Jasper White, a founder and managing partner of Summer Shack, stands behind the new bar in the restaurant's original location in Cambridge, which just re-opened after renovations. Photo courtesy Summer Shack.

It’s still a shack, but celebrity chef Jasper White says his flagship Summer Shack restaurant in Cambridge is a bit more refined after its first major renovation in 14 years.

The restaurant that seats more than 300 and is known for its lobster, oysters and immense menu reopened last week after closing for two weeks to renovate the space.

Since the Summer Shack opened at 149 Alewife Brook Parkway in May of 2000, the restaurant has opened additional locations in Boston, Dedham and at Mohegan Sun, but White said the flagship restaurant has only undergone minor changes over the years.

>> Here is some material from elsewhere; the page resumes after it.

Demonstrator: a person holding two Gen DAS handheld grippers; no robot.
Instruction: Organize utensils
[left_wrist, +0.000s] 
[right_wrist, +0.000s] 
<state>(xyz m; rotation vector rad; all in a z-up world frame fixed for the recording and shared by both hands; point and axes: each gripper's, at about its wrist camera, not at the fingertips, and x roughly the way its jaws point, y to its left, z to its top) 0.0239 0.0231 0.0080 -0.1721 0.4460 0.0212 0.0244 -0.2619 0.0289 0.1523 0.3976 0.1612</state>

To keep up with changes in the neighborhood around the Alewife T stop, White said Summer Shack has now tripled the size of its oyster bar, put in new floors and furniture, along with new lighting, ceiling fans and a new color scheme.

“Originally, our concept was kind of a fisherman bought a Chinese restaurant, that’s kind of what it looked like,” said White. “But over time things have changed and the neighborhood has changed and we have a lot more business guests, so we kind of needed to tone down the shack side of it. It’s still a shack, but it has a different feel to it.”

summershack2.jpgThe restaurant serves more than 3,000 oysters per week and its new 30-seat, zinc-topped oyster bar also includes space for up to three guests using wheelchairs. The bar also has a new draft beer system with 20 beers on tap.

White said there are more renovations to come. By the beginning of April, the restaurant is going to convert a back bar into a function room able to accommodate more than 120 guests.

The back bar had originally been used as smoking space before Cambridge banned smoking in restaurants, and has since been used as a sports bar, said White.

Now, as more businesses have opened around the T station, White said his restaurant gets more and more requests corporate meetings space and clam bakes.

White said the renovations are also a way of thanking regular guests who keep coming back to the restaurant.

“I think you owe that to your customers—to keep it fresh over time," he said. "Otherwise, they will go other places.”